To fix all the goddamn pretty requires the following:
And me, and elbow grease, in order to change the bolt on the right into the bolt on the left.
Last year, Matt ordered bolts from Amazon (couldn’t get them around here). But the company that made the shutters went out of business years ago, and the proprietary hardware for these shutters has not been available for some years.
We are missing handles and lockdowns for the final panels in each window. You cannot complete shutter installation without them.
We got this far on the first window, and Matt brought in the final panel for that window. “There are no handles that will fit. Any ideas?”
I looked at the panel and told Matt, I looked at the panel and told Matt, “Yeah. Find me some wire.”
He said, “The handle is going to have to support the entire weight of the panel while it and I are hanging out the window. It has to be rigid so I can use it to move the panel around, because with the last panel, the handle is the only thing I can touch to get the damn thing in place.”
Remember, we’re on the second floor. Dropping one of these panels is a non-option. They bend, we’re screwed. Falling out the window because of being unbalanced by a floppy, heavy panel is a non-option.
I thought it through a little further, considered his engineering specs, and said, “I can still do this. Just get the wire.”
He found a lot of hundred-pound multi-strand wire, and brought it home.
Here’s the back side of Handle One, which faces the hurricane and doesn’t have to be touched.
Here’s the front side.
I did two passes through each hole with a single straight strand of wire to serve as guides, and then built the handle with tight wrapping on the front, and loose wrapping twisted into a tail on the back. I did extra wrapping around the holes both front and back to act as ad hoc washers, and meet the ridigity spec. Took about half an hour to build this one.
It worked perfectly. No wobbles. Rigid as hell.
I got one more finished yesterday, because all the bolt scrubbing and hanging of other shutters came before. We have the two biggest windows done now. Five more to go. Each of those five still needs a handle.
They’ll all be done by the end of today.
Which leaves the balcony the assholes who lived here before tiled.
They had the bottom track for the balcony door removed for their tile, and the construction folks attached it to the wall.
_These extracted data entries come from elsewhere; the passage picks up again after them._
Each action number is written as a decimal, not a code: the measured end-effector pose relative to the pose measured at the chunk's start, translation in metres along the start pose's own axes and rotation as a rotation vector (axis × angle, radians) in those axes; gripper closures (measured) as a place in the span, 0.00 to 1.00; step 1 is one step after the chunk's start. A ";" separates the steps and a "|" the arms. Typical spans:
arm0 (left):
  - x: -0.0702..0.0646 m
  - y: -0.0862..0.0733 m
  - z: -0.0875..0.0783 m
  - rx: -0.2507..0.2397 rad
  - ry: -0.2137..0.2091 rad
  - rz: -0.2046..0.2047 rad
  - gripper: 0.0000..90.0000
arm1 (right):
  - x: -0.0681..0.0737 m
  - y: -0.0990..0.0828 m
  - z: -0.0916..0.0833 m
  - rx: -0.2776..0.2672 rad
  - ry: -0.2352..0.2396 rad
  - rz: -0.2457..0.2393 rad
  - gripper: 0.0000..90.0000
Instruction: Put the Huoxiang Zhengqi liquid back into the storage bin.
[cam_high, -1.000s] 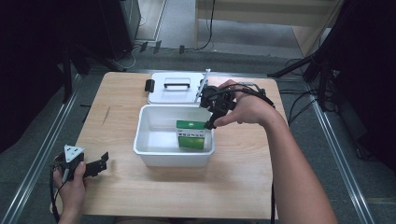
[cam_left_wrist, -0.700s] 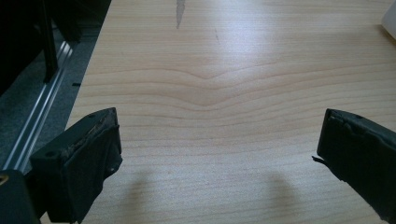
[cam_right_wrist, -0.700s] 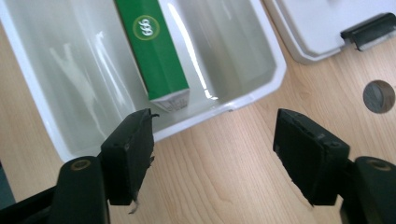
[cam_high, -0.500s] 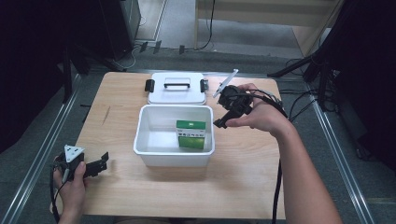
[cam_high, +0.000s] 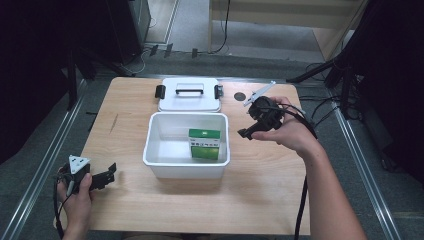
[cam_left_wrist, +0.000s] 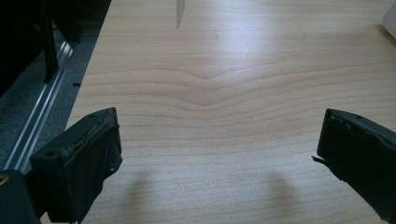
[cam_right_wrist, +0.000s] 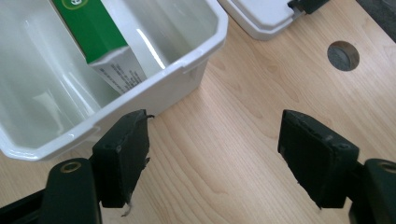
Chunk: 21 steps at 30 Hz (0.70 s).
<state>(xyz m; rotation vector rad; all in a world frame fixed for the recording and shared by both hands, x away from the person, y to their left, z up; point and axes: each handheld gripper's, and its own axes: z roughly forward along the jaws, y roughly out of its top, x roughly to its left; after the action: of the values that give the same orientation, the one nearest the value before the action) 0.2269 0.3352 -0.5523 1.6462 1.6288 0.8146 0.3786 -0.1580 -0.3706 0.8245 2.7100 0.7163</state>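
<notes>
A green and white box (cam_high: 204, 144) lies inside the white bin (cam_high: 155, 159) at mid table, against its right wall; the box (cam_right_wrist: 95, 35) and the bin's rim (cam_right_wrist: 196, 58) also appear in the right gripper view. My right gripper (cam_high: 248, 133) hovers just right of the bin, held in a hand; its jaws have just been opening, nothing is between them, and it stands open (cam_right_wrist: 212, 154) over bare wood. My left gripper (cam_high: 111, 172) rests at the table's front left corner, open (cam_left_wrist: 219, 149) and empty.
The bin's white lid (cam_high: 190, 95) with a black handle and side clips lies behind the bin. A round hole (cam_high: 240, 96) sits in the wooden table (cam_high: 260, 200) right of the lid. Metal rails run along both table sides.
My right gripper has pulled out of the bin and moved right and a little down, leaving the green box inside. The left gripper has stayed still.
</notes>
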 end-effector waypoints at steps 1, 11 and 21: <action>0.000 0.000 0.000 0.001 0.002 0.000 0.01 | -0.001 -0.002 0.000 -0.003 -0.002 0.005 0.27; 0.000 0.000 0.000 0.002 0.001 0.001 0.01 | -0.009 -0.026 0.001 -0.074 -0.032 0.074 0.26; 0.000 0.000 0.000 0.001 0.002 0.002 0.01 | -0.014 -0.059 0.010 -0.137 -0.064 0.150 0.26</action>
<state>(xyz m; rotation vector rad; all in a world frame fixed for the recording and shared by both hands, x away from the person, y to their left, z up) 0.2268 0.3350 -0.5522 1.6489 1.6296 0.8172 0.3658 -0.2053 -0.4081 1.0066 2.5307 0.8803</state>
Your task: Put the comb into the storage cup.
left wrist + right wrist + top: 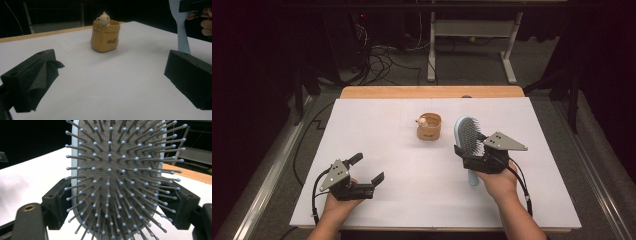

Where it does shit-all.
The floor is now too high for the shutters. So the door is gonna be hurricane duct-taped inside and out, and THAT is probably going to do as much as nothing.
So we’re probably going to lose at least some of our stuff. Current projections the last time I looked but this on top of us at a Cat 3. That’s pretty big, and pretty bad, but not what the folks on the islands are getting right now.
So. Break time is over, and I have to get back to work. Still a LOT of things to be done on the inside, including packing up the office. Because guess where the balcony is.
Right. Off the office.
So you aren’t going to hear from me for a while, though the moderators can contact me directly, and will be able to pass on stuff as we go through this.
New handles are brilliant. I remember my dad putting up plywood on all the big windows and then keeping the smaller ones open a few inches to keep pressure equalized … we were not on the second floor, thank heaven. Hugs! Love the ingenuity and can see all this going into a story eventually. Stay safe, as much as possible.
Excellent MacGuyver work! I don’t know what the previous owners were thinking…
If there were anywhere else that I could safely put you and your furbabies and everything precious to you, I’d be doing it right now. We just came through the floods in Houston, so I ache with you about how little you can do against the weather. Thoughts and prayers are so intangible at this time. I just wish there was more that I could do that would be helpful.
Praying for you and yours (and won’t be surprised if your handiwork saves more than the original shutters would have done.)
Love the new handles! Sorry you have to do all this to get ready. Those Florida buildings are tough. You’ll make it thru with a few new dtories to tell. Thoughts are with you.
Oh, man! Hugs, Holly! Wishing you the best!